Below, we’ve re-posted an article from earlier this year. It’s especially pertinent as Congress and the White House strain to find compromise amidst the Fiscal Cliff negotiations. As the sides consider a mix of spending cuts and tax increases, one possible option in reducing the deficit long-term has been the suggested reworking of parts of the tax code–more specifically as maximum deductions and exemptions are concerned.
A consequence of these discussions is a renewed focus on how charitable deductions are handled. Though the average American is unlikely to be significantly affected by capping or eliminating charitable deductions, nonprofit organizations may see less donations and individuals may become less incentivized to give. If no compromise is reached before Jan. 1, 2013, many Americans are likely to see their taxes rise, likely shrinking their resources available for charitable giving anyway.
The current charitable deductions rate sits at 35 percent. President Obama has proposed capping the rate at 28 percent for couples ($250,000 and above) and individuals making more than $200,000 a year. In a United Way poll, a quarter of participants said they would reduce their contributions by 50 percent or more, and a third of participants said they would reduce by 25-50 percent.

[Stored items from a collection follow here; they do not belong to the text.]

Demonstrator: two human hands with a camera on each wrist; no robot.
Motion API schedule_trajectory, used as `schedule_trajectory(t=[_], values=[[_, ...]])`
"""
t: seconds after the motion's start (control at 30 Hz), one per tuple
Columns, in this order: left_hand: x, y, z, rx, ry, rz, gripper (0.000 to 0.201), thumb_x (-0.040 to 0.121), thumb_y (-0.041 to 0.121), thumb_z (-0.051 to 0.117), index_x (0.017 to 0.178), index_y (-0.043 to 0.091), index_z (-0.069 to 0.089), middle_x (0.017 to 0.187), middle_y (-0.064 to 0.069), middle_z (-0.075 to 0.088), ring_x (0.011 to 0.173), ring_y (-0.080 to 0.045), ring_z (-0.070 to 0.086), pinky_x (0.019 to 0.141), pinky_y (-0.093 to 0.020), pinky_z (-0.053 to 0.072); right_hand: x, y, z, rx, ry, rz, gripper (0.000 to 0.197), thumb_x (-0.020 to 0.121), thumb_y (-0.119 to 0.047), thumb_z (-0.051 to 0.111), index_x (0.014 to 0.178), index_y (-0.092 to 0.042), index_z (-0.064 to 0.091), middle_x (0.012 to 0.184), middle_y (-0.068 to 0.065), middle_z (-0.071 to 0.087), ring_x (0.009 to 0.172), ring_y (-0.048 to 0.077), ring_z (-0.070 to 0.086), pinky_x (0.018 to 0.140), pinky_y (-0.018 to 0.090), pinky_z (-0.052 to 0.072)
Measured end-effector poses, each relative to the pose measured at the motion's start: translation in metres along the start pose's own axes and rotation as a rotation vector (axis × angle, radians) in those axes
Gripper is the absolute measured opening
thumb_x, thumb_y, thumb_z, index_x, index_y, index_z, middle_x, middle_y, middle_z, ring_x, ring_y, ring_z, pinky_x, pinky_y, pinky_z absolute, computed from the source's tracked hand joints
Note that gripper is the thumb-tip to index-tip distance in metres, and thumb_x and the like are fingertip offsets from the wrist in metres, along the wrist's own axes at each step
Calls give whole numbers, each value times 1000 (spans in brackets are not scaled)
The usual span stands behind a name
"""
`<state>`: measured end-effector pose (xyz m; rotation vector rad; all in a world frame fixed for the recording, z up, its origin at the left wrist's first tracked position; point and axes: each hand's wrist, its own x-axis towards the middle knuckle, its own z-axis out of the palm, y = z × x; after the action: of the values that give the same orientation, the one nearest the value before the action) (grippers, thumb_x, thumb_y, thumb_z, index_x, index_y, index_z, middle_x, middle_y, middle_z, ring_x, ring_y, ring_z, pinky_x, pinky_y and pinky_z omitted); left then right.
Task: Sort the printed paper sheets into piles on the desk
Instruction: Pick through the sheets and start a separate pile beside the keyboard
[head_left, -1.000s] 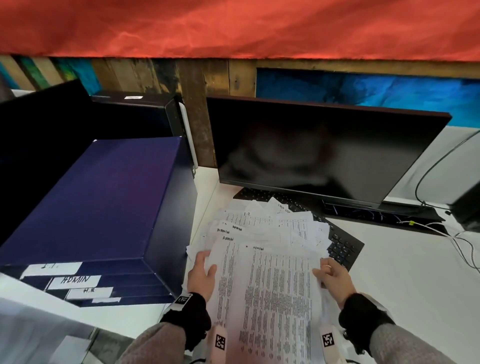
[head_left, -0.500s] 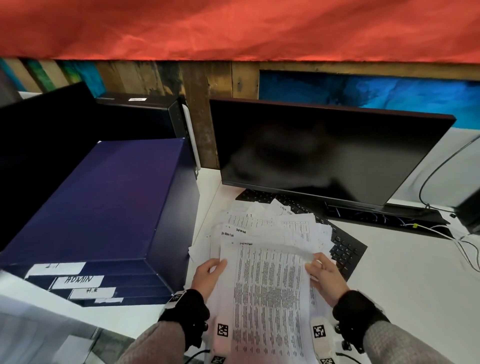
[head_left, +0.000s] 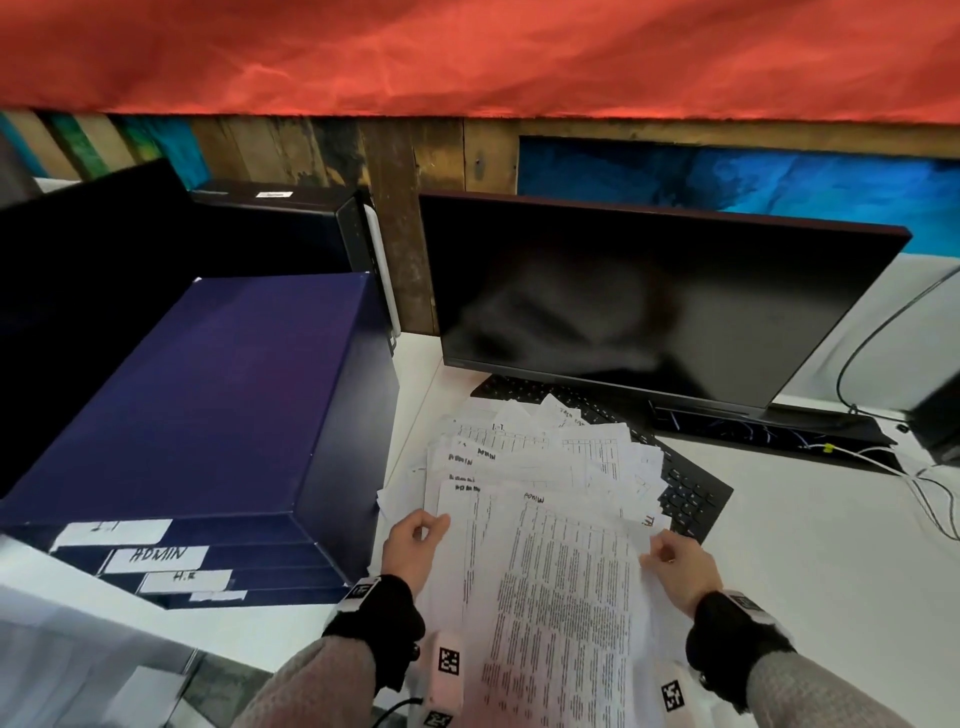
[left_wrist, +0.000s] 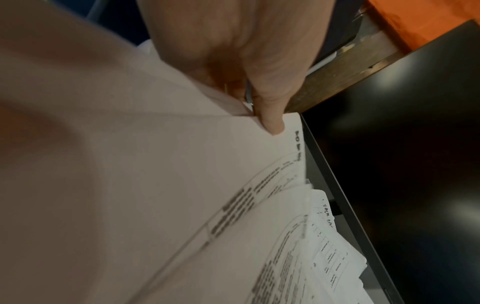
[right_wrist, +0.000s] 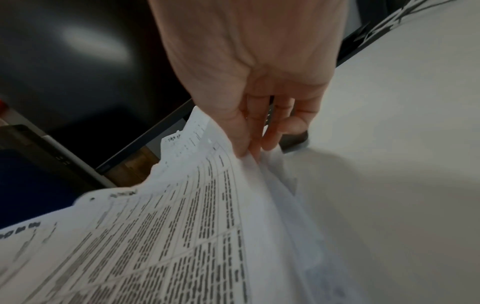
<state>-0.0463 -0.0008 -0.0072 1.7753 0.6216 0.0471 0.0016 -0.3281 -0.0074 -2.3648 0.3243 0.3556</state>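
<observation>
I am pinching the top printed sheet (head_left: 561, 587) at its edges, left hand (head_left: 413, 543) and right hand (head_left: 680, 564) fingers both gripping it above the tabletop (head_left: 810, 571).

The dark blue box (head_left: 197, 415) at the left of the white desk carries white paper labels on its near face: one hand-lettered "ADMIN" (head_left: 157, 557) and, below it, one reading "H.R" (head_left: 185, 578). The top printed white sheet (head_left: 561, 597) has "ADMIN" handwritten at its head; its printed rows are too small to read.
</observation>
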Motion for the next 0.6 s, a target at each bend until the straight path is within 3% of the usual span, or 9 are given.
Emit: schedule_trajectory(t=[0.13, 0.2, 0.3, 0.4, 0.5, 0.53, 0.6], values=[[3, -1, -1, 63, 3, -4, 27, 92, 25, 59, 68, 23, 46, 74, 0, 52, 75, -21, 47, 70, -29, 37, 1, 3, -4, -22, -3, 29, 30, 84, -4, 59, 63, -17, 41, 69, 6, 54, 70, 26, 47, 63, 29, 33], [0, 4, 0, 80, 23, -20, 6, 93, 21, 57, 91, 23, 51, 93, -3, 60, 92, -25, 56, 81, -30, 41, 1, -3, 2, 75, -10, 31, 24, 85, -2, 56, 67, -15, 45, 68, 9, 58, 69, 26, 51, 65, 29, 38], [-7, 9, 1, -36, -44, -89, 47, 91, 26, 62, 128, 22, 35, 116, 1, 49, 114, -18, 48, 98, -31, 38, -1, -18, 18, 303, -12, 65, 20, 87, 2, 52, 71, -10, 52, 63, 9, 58, 61, 24, 53, 60, 30, 45], [-11, 14, -1, -58, -195, -187, 62, 85, 22, 68, 132, 26, 29, 119, 6, 50, 110, -15, 50, 98, -32, 40, -7, -32, 34, 463, -15, 116, 7, 88, 3, 54, 86, -2, 60, 62, 11, 61, 57, 23, 55, 62, 36, 51], [-6, 14, -1, 77, -222, -184, 47, 82, -3, 59, 121, 16, 41, 114, -6, 61, 100, -21, 58, 82, -28, 46, -14, -38, 42, 482, -89, 129, 23, 85, -5, 62, 107, -6, 59, 80, 10, 65, 67, 21, 57, 63, 30, 50], [-4, 15, -1, 102, -225, -158, 44, 82, -6, 56, 119, 14, 43, 113, -7, 61, 102, -23, 59, 81, -27, 46, -15, -39, 41, 461, -137, 121, 34, 83, -10, 67, 115, -9, 55, 94, 10, 63, 77, 21, 58, 66, 29, 50], [-2, 21, -3, 105, -237, -87, 44, 84, -7, 56, 122, 12, 45, 115, -8, 62, 108, -25, 59, 86, -29, 49, -15, -40, 35, 434, -205, 92, 62, 79, -17, 74, 132, -16, 41, 121, 11, 53, 105, 24, 55, 83, 31, 49]])
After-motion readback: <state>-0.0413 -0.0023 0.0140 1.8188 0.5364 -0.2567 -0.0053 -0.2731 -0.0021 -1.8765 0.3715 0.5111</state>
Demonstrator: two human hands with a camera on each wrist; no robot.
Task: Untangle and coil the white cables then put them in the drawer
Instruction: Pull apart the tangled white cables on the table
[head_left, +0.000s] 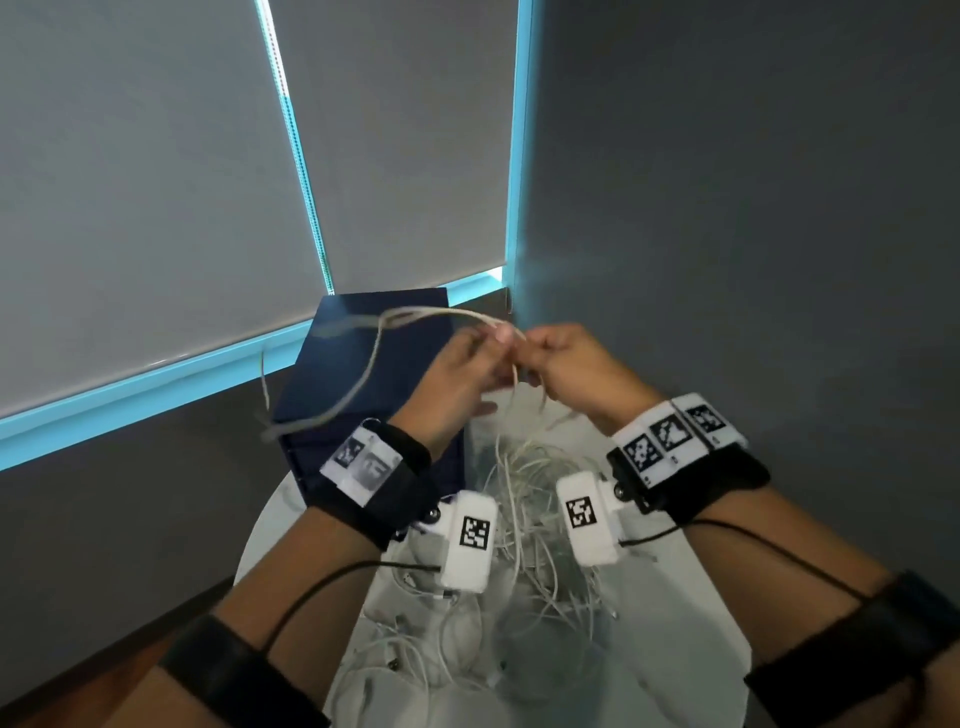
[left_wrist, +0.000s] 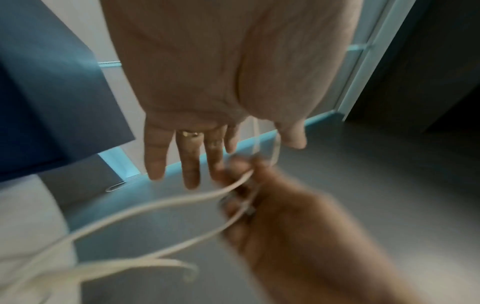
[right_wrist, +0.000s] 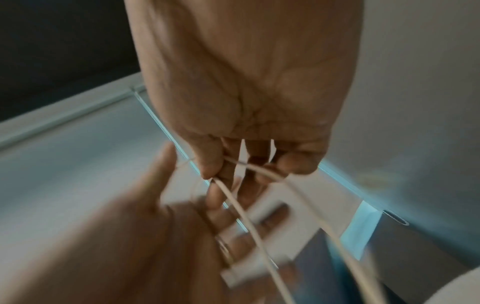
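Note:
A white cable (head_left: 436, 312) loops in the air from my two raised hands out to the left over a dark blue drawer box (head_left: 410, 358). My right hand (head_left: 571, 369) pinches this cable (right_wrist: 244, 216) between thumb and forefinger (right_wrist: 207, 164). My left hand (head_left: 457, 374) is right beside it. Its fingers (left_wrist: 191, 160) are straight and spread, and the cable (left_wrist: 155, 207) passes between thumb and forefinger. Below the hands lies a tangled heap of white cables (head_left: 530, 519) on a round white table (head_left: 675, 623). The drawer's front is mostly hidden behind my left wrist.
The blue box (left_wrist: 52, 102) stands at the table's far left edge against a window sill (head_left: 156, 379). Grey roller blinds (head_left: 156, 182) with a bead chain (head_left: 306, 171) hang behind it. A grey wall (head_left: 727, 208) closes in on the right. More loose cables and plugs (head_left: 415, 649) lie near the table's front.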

It’s presently unclear what conclusion legislators will reach. What we do know is that 2013 tax returns will be different from this year’s crop. It may be time for you and your family to review your charitable donations from 2012, and any plans you may have for next year. Stay tuned.
1. Does everyone qualify for income tax charitable deductions? Charitable contributions are deductible only if you itemize deductions on Schedule A of Form 1040. In most cases, people who don’t own homes don’t itemize because their standard-deduction amount of $5,950 for single taxpayers or $11,900 for married taxpayers (2012) will exceed their total itemized deductions. So unless your total itemized deductions for this year, including any charitable contributions, will exceed the standard deduction threshold, you won’t get any tax benefits for your charitable donations. Also, contributions must actually be paid in cash or other property before the close of the tax year to be deductible in that tax year.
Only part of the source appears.